### WHAT THE TASK REQUIRES
Pick out each line in these entries that contains the string "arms".

### RECORDS SUPPLIED

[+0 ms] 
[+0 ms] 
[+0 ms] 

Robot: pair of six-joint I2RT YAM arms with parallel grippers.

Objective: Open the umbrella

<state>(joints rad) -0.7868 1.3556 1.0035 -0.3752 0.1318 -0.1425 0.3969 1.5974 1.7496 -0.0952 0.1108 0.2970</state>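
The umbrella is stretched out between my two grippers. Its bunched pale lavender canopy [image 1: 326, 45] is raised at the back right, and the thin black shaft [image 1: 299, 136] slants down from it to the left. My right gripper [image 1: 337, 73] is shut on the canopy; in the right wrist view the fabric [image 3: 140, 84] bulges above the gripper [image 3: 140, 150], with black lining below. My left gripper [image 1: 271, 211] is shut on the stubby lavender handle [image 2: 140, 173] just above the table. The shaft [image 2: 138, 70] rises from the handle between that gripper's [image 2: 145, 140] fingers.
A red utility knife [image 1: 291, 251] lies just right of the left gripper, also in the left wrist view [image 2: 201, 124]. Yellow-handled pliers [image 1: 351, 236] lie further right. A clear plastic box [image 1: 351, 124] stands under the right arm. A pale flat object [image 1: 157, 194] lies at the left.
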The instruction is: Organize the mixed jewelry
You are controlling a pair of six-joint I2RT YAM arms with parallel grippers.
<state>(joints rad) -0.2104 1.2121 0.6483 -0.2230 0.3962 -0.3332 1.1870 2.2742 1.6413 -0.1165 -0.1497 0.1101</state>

### OUTPUT BELOW
Robot: pair of six-joint I2RT YAM arms with parallel grippers.
You are controlling a pair of six-joint I2RT YAM arms with parallel grippers.

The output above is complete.